Skull Ridges in Children and Adults

Complete and, in all probability, early overgrowth sagittal suture (sutura sagittalis) and the left half of the coronal suture (sutura coronalis). Preserved and continued to function only the right half of the coronal suture and not overgrown frontal suture (sutura frontalis). The normal growth of the edges of just the right half of the frontal bone and the sides of the adjacent bones led to a sharp deformation of the anterior part of the cerebral skull.

Premature overgrowth of only one sagittal suture usually increases the skull; the width turns out to be significantly limited. At the same time, the activity of the coronal and lambdoid sutures continues and the skull grows in the longitudinal direction. As a result, deformation occurs, known as scaphocephaly. Brain skull, in this case, is long and narrow and resembles a boat, turned keel up.

Skull ridges in adults

An exciting group of deformities of the human skull is deformities caused by a premature overgrowth of certain seams.

In cases where one of the seams is overgrown, and rising edges of the bones here is terminated, while the other joints continue to function, there is a violation of the harmonious growth of the skull as a whole. This naturally leads to its General deformation.

What causes premature fusion of some bones of the skull is unknown. It is possible that this phenomenon is associated with some violation of the normal function of one of the endocrine glands. However, it should be recognized that there has not yet been a single fact that would indicate the existence of a link between the overgrowth of seams and the activity of any of the endocrine glands.

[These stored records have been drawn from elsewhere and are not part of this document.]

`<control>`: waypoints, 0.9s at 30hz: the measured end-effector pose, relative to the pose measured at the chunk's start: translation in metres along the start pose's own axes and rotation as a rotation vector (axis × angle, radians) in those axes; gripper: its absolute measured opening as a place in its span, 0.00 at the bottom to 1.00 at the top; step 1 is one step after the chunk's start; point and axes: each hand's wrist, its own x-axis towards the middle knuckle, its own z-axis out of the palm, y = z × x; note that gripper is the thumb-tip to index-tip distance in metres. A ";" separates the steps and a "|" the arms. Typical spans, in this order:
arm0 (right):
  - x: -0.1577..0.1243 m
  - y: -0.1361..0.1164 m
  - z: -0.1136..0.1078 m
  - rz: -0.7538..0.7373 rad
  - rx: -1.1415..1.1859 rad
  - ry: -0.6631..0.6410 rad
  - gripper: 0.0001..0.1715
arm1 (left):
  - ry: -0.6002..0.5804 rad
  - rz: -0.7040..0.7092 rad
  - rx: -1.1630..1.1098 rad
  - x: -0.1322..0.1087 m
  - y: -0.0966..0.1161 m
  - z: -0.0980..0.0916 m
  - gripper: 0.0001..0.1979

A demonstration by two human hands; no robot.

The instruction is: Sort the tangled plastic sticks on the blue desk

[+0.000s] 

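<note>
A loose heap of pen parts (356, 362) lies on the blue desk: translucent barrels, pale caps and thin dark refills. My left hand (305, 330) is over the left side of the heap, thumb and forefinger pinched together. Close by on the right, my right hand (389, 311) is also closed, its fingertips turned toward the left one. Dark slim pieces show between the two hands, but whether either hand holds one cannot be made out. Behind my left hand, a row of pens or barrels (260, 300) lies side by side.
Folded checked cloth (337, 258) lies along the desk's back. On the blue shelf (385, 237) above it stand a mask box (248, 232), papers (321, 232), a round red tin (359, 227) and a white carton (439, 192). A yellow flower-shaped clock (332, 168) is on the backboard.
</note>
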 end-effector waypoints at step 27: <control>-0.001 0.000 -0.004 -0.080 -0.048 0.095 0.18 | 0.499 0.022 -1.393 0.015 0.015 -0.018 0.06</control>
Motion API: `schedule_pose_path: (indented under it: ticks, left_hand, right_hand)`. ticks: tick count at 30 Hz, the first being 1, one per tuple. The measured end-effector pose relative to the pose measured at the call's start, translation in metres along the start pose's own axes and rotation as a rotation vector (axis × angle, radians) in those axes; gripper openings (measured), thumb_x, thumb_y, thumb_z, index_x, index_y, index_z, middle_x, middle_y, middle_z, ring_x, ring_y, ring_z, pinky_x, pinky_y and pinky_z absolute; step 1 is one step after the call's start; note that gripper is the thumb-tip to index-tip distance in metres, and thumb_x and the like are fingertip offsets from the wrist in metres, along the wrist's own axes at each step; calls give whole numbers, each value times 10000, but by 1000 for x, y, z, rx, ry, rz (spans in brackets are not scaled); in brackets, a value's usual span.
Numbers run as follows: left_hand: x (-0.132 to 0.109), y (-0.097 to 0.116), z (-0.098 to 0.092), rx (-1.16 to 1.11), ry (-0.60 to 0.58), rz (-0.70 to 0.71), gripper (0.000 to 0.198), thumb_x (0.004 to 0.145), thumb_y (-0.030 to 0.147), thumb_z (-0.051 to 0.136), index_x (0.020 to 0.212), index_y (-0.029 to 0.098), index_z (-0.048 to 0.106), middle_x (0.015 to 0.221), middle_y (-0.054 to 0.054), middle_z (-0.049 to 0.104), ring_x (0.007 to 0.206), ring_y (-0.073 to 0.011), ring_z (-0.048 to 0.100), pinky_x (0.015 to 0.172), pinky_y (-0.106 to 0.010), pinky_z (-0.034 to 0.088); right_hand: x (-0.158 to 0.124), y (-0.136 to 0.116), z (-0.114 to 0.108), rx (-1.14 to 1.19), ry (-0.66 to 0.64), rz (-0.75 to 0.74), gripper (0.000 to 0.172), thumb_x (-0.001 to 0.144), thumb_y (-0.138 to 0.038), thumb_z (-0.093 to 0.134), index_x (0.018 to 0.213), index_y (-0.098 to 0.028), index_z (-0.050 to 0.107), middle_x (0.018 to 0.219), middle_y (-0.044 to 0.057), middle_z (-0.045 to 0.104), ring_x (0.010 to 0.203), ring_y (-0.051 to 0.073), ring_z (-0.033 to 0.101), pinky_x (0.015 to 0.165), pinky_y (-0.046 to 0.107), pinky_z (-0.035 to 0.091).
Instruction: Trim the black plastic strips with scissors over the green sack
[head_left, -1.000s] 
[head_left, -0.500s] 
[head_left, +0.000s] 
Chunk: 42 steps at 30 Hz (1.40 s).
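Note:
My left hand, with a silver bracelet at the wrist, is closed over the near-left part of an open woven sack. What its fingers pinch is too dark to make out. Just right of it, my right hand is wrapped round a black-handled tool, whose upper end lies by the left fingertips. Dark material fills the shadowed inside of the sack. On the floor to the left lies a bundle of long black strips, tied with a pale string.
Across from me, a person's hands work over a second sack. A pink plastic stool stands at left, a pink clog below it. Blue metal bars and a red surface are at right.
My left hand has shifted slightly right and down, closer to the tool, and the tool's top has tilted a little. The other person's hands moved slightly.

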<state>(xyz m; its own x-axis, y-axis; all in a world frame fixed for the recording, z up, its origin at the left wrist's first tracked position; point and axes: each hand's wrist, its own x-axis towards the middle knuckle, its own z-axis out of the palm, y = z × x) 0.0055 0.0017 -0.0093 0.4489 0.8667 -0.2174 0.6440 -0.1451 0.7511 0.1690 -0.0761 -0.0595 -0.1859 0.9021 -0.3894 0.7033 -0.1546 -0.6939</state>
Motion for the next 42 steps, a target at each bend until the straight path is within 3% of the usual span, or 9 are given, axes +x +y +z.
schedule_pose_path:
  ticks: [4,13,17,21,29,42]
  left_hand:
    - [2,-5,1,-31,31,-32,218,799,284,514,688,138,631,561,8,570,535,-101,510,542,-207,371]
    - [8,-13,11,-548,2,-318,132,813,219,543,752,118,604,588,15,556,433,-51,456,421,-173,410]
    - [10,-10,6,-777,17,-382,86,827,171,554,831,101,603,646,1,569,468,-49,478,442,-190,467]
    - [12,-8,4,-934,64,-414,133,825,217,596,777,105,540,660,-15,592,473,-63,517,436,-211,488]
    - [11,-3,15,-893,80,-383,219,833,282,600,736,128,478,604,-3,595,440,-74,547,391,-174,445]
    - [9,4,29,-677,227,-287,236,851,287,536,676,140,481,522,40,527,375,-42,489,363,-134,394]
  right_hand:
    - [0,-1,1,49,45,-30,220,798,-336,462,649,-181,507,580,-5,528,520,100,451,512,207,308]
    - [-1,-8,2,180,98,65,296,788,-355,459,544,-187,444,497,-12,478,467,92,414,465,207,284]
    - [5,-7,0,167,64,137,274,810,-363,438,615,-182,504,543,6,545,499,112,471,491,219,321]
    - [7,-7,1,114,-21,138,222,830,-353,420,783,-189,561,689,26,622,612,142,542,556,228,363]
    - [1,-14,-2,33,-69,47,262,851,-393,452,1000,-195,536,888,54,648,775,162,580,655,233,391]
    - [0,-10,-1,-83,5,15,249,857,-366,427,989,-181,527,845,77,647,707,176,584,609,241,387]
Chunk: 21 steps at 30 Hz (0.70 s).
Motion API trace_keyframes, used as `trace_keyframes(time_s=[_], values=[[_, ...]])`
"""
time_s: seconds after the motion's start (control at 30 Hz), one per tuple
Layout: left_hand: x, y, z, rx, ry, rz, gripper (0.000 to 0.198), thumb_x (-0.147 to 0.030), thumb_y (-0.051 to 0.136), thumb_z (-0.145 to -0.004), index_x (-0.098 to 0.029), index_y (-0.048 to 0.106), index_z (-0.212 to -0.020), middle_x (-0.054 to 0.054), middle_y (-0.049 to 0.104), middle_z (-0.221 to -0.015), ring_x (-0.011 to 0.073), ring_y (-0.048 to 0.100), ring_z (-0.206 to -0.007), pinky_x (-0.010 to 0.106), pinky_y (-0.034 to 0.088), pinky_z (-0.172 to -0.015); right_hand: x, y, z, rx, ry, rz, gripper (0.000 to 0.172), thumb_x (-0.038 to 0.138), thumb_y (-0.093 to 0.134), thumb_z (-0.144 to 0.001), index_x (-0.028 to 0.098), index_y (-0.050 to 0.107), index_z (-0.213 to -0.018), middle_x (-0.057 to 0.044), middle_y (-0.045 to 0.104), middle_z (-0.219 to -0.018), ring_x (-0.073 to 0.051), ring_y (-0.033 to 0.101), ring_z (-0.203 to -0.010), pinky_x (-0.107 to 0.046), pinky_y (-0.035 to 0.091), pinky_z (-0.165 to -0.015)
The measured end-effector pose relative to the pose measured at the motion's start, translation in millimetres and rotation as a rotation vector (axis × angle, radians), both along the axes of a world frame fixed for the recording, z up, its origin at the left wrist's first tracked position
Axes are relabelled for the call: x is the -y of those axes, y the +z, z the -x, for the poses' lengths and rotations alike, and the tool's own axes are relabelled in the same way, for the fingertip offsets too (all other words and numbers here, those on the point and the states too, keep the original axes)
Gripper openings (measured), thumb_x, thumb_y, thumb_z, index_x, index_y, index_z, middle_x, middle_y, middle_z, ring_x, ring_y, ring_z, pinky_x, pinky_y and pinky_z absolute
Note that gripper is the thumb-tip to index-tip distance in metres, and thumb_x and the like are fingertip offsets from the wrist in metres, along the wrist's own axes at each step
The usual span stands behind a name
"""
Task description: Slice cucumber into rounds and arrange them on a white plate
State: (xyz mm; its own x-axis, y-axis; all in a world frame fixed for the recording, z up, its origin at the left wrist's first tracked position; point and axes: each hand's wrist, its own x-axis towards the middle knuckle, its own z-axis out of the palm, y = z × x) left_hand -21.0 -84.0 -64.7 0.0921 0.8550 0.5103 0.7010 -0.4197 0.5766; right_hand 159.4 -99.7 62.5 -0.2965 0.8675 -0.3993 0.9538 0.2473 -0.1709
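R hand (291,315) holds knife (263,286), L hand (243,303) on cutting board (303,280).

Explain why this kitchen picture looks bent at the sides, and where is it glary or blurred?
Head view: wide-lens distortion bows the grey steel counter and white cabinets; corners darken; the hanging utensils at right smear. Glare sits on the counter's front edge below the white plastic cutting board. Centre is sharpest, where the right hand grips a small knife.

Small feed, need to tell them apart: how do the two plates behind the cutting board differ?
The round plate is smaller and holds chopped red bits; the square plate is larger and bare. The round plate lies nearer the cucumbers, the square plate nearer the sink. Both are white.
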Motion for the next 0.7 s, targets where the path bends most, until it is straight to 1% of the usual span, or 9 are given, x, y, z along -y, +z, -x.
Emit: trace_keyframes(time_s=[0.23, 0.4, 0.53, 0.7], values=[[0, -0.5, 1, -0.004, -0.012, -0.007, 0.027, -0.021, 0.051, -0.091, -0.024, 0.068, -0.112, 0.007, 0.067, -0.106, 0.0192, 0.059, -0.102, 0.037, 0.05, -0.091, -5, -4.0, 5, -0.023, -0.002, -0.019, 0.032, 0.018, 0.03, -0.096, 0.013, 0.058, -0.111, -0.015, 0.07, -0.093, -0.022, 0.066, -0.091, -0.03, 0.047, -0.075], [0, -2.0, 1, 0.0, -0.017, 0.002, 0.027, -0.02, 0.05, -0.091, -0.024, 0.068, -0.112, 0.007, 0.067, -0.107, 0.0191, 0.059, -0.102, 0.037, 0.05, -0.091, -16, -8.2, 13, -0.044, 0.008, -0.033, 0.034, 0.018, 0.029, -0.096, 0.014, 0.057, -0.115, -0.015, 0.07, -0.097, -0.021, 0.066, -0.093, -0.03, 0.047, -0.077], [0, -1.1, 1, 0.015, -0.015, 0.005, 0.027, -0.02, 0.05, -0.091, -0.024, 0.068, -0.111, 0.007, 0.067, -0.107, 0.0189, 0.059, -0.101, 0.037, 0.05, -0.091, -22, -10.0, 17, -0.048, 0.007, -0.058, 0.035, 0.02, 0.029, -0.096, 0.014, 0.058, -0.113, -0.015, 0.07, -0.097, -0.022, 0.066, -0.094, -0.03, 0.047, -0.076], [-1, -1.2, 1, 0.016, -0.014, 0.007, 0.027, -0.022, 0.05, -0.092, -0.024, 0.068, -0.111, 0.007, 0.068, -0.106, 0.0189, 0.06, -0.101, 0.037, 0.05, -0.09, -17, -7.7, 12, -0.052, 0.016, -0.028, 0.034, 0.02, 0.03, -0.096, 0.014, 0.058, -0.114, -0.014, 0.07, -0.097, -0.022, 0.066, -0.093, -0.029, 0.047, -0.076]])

Sometimes the early overgrowth is exposed not one, but several seams. This also leads to deformation of the skull.

In those cases, when prematurely closed sutures such as coronal and sagittal, the small size of the upper section of the skull of the child are recorded, and their increase ceases. Since the growth of bones in the remaining sutures of the skull continues, the adult has a so-called “tower” head. The brain skull becomes elongated upwards and slightly backward.